● DATASET EXTRACT:
----------
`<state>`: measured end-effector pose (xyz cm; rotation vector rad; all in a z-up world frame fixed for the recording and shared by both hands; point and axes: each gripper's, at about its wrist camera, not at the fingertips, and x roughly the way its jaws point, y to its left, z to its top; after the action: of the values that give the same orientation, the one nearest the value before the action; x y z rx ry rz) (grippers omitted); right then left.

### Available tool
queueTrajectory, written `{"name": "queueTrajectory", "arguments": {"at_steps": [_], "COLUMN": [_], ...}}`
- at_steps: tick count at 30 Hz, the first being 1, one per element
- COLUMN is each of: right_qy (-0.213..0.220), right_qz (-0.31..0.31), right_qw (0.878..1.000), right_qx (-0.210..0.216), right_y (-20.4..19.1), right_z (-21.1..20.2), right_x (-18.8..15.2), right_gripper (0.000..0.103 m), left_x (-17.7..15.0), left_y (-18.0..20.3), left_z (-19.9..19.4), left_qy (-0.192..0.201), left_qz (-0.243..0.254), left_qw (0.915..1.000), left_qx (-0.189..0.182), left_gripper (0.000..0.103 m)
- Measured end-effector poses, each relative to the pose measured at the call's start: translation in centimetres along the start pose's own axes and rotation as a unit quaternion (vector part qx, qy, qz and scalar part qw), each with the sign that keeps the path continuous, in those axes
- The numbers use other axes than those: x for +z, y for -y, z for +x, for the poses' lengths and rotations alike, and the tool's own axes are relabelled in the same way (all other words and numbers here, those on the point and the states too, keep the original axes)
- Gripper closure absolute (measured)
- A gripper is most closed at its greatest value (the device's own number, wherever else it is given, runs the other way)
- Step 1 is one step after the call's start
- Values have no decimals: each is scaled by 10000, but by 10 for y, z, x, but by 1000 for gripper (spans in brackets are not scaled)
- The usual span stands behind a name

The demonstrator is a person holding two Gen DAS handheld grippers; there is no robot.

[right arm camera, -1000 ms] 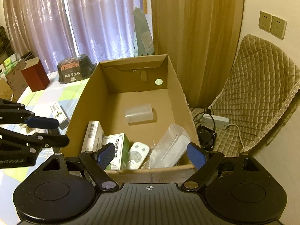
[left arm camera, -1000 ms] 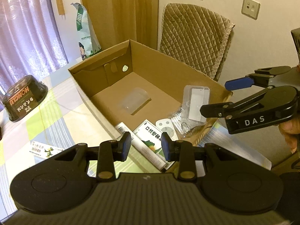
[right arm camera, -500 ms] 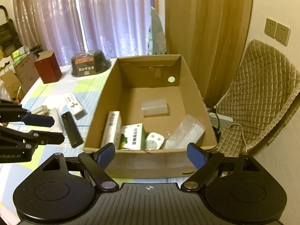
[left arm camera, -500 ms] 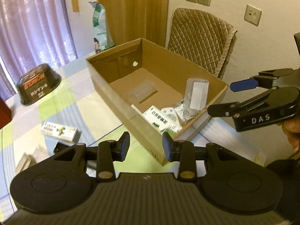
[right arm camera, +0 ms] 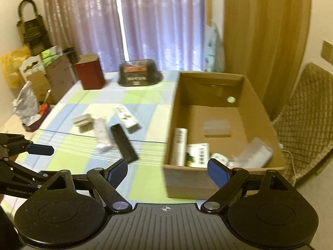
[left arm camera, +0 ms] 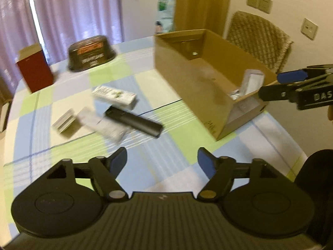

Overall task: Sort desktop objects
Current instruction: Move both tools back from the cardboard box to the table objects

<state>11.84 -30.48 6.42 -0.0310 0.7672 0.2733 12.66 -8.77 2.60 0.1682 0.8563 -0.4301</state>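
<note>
An open cardboard box [left arm camera: 187,77] [right arm camera: 170,129] stands at the table's right side, holding medicine boxes [right arm camera: 197,154], a white remote [right arm camera: 218,158], a clear plastic package [right arm camera: 256,154] and a translucent piece [right arm camera: 216,128]. Left of it on the checked cloth lie a black remote [left arm camera: 133,120] [right arm camera: 123,143], a white-green box [left arm camera: 114,95] [right arm camera: 126,118], a clear wrapped item [left arm camera: 104,125] [right arm camera: 102,135] and a small grey box [left arm camera: 63,123] [right arm camera: 82,121]. My left gripper [left arm camera: 162,160] hovers open and empty above the table's near part. My right gripper [right arm camera: 167,171] is open and empty before the box's near wall.
A dark red box [left arm camera: 35,75] [right arm camera: 89,74] and a black bowl-shaped container [left arm camera: 91,52] [right arm camera: 139,75] stand at the far side. A quilted chair [right arm camera: 301,112] is right of the box. Cardboard boxes and bags [right arm camera: 41,73] sit beyond the table's left edge.
Both grippers have pulled back and swung left from the box, bringing the loose table items into view. The left gripper's fingers have spread wider apart. Both views are motion-blurred.
</note>
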Motion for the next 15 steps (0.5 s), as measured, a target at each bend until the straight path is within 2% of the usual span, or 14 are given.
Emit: {"name": "queueTrajectory", "arguments": {"at_steps": [3,5,15], "right_qy": [22,30,-147], "right_qz": [-113,-223,-705], "right_qw": [9998,9994,9955], "right_qx": [147,259,619], "right_y": [-17,-29,-72], "right_z": [3,6,34], "right_x": [2,3,0], "right_gripper": [17,17,17], "left_x": [-11,-19,-47], "left_y": [-13,-21,-57], "left_z": [-8,-13,-15], "left_qy": [57,83,-16], "left_qz": [-91,-145,-572], "left_qw": [9997,9992,9961], "left_qx": [236,357,668], "left_gripper": [9,5,1]}}
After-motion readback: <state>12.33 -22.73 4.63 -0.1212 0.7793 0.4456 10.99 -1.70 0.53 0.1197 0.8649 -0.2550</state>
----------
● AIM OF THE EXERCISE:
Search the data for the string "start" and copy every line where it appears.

● THE COMPLETED TASK:
- Measured end-effector poses, each relative to the pose measured at the call's start: translation in centimetres along the start pose's own axes and rotation as a unit quaternion (vector part qx, qy, qz and scalar part qw), each with the sign that keeps the path continuous, in those axes
- Step 1 is one step after the call's start

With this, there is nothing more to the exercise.